[DATA — start]
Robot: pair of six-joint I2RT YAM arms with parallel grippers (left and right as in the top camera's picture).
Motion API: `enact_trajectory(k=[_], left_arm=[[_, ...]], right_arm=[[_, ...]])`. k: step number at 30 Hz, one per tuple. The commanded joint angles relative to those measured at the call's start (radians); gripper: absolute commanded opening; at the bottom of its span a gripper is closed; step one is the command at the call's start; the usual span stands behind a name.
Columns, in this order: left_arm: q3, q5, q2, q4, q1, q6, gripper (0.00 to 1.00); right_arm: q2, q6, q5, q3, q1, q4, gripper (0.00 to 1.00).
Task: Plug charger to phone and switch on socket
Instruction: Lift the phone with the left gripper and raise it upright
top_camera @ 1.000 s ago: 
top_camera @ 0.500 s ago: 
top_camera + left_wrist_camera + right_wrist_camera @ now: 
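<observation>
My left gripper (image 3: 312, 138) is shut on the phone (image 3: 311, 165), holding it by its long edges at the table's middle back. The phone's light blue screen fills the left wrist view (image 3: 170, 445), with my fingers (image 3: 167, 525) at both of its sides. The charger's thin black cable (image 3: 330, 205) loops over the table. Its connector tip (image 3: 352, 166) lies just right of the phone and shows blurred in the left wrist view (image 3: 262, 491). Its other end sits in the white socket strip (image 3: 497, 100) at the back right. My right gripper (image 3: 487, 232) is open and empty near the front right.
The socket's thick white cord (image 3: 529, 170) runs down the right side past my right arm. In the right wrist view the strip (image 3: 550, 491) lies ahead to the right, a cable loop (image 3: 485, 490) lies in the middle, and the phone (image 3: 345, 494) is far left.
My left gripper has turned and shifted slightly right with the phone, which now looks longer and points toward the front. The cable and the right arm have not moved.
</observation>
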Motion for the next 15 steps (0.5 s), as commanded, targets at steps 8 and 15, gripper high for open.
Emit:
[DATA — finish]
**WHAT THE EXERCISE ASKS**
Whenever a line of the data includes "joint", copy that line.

**ANSWER SPACE**
Robot: pair of six-joint I2RT YAM arms with parallel grippers (left and right as in the top camera's picture).
Motion API: `enact_trajectory(k=[_], left_arm=[[_, ...]], right_arm=[[_, ...]])`. k: step number at 30 Hz, one per tuple. The commanded joint angles relative to those measured at the call's start (radians); gripper: absolute commanded opening; at the bottom of its span a gripper is closed; step one is the command at the call's start; the usual span stands behind a name.

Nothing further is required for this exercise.